■ Problem details
Among the records that follow, find each line holding the word "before" and copy it.

■ Recorded information
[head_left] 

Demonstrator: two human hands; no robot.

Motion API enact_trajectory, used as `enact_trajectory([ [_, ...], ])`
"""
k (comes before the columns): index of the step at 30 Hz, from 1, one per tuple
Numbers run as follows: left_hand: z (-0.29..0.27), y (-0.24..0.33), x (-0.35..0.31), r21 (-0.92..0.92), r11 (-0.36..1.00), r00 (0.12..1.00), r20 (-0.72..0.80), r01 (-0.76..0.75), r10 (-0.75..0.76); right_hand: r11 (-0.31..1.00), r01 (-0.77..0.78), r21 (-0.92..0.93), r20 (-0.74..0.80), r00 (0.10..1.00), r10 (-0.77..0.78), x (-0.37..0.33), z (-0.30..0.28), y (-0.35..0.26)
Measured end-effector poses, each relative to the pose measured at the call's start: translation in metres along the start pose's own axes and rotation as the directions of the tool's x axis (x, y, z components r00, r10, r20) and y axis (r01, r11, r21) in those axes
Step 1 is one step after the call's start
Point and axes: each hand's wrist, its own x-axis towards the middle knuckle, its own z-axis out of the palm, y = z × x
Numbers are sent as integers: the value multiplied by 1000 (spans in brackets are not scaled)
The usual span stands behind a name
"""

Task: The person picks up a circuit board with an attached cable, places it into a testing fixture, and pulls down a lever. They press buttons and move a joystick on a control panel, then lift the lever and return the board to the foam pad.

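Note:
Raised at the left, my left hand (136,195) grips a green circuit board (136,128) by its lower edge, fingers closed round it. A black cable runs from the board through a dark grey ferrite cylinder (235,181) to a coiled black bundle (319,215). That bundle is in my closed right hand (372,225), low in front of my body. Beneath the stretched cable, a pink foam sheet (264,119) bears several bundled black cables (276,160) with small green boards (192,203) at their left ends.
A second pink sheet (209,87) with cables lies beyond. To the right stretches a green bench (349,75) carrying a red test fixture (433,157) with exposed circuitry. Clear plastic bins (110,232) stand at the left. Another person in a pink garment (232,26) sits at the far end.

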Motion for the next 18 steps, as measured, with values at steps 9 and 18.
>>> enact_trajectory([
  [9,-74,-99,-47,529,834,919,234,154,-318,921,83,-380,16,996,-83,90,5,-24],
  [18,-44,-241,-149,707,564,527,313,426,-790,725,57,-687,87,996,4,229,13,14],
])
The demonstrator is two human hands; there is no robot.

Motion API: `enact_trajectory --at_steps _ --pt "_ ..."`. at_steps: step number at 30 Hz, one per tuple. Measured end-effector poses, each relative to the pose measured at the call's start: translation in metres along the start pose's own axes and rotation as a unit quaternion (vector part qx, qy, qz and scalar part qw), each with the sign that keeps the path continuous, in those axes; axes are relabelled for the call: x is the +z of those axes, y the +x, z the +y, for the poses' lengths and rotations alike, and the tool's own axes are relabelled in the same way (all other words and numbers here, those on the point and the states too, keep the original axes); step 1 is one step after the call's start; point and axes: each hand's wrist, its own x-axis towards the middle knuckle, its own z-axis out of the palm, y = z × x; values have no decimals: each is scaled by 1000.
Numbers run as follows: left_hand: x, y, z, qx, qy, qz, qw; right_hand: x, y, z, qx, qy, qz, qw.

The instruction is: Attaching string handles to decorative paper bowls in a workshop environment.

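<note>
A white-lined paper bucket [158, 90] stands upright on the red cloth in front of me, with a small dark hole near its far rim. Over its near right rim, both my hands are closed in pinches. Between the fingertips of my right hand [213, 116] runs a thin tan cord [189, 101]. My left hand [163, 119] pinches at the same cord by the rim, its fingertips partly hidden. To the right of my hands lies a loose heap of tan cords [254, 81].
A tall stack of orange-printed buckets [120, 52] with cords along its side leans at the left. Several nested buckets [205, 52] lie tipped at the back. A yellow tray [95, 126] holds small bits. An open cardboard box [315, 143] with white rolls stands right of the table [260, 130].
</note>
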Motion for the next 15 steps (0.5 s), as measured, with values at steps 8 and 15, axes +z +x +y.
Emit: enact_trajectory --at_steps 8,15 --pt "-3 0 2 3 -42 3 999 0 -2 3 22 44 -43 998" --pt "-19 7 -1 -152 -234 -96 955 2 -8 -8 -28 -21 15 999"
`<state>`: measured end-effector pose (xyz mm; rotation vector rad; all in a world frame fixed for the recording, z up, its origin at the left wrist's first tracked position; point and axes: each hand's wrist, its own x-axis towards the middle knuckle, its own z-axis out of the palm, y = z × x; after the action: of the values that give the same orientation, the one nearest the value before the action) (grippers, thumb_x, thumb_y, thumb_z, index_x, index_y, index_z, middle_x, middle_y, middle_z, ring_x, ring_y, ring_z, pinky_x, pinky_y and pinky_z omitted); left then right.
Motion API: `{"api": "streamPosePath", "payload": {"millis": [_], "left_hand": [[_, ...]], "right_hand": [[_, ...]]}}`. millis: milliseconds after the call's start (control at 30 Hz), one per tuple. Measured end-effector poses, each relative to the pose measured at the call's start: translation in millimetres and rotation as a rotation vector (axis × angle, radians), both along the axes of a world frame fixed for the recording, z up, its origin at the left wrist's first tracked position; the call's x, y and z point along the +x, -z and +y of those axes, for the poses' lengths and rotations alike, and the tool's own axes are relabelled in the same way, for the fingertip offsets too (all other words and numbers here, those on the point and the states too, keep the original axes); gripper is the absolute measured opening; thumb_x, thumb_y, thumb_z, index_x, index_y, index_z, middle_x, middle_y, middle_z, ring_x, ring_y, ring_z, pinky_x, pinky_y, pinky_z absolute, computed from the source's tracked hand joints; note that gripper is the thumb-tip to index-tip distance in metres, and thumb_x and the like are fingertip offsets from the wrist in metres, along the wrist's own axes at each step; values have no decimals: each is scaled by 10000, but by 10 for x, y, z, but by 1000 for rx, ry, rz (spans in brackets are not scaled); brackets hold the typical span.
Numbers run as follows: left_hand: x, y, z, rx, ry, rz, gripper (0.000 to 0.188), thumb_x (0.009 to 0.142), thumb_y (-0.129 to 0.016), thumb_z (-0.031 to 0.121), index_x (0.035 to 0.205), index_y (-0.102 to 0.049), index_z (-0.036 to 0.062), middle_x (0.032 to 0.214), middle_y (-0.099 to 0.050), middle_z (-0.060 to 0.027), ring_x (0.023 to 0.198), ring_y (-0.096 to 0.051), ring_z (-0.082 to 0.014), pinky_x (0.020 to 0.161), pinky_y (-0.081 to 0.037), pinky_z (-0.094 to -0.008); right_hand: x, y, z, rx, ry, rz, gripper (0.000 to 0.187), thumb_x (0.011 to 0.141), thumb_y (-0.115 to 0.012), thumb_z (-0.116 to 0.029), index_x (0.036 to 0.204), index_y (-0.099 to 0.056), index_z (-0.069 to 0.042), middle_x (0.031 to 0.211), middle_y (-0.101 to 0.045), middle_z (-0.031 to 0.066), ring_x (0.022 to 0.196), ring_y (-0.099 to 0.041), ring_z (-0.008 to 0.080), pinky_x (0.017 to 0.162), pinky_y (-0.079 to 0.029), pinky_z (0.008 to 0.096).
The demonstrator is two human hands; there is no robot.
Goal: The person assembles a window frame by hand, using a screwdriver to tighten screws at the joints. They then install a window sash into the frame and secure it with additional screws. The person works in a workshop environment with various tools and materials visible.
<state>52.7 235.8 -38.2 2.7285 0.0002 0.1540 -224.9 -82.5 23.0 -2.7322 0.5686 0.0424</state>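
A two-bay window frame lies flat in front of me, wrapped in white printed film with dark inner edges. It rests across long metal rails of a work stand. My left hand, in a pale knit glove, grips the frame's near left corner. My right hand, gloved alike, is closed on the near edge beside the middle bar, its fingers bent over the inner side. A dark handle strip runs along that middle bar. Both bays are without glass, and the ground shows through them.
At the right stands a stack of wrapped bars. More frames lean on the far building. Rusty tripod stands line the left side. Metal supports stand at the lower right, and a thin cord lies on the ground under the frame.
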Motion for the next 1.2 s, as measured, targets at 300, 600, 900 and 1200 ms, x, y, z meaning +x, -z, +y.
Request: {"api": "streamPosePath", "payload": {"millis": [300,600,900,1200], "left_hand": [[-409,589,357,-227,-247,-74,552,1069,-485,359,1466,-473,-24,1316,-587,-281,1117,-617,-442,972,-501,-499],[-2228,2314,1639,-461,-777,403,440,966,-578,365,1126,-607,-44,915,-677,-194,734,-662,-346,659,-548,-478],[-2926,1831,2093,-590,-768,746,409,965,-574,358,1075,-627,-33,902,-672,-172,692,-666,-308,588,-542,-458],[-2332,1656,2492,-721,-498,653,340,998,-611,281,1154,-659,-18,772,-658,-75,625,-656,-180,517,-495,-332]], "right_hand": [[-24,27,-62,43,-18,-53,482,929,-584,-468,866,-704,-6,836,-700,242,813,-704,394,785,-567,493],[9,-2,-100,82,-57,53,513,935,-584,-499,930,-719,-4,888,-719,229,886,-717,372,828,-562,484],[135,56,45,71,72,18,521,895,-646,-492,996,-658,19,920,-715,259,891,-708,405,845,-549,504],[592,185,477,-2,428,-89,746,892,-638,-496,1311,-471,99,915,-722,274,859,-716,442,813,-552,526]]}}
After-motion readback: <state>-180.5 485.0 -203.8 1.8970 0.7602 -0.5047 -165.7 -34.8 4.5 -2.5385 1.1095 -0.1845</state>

■ Task response
k (comes before the columns): index of the step at 30 Hz, from 1, one per tuple
`<state>`: measured end-effector pose (xyz mm; rotation vector rad; all in a world frame fixed for the recording, z up, its origin at the left wrist's first tracked position; point and axes: each hand's wrist, its own x-axis towards the middle knuckle, its own z-axis out of the palm, y = z × x; after the action: of the values that give the same orientation, the one nearest the value before the action) (grippers, thumb_x, thumb_y, thumb_z, index_x, index_y, index_z, middle_x, middle_y, middle_z, ring_x, ring_y, ring_z, pinky_x, pinky_y and pinky_z omitted); left then right.

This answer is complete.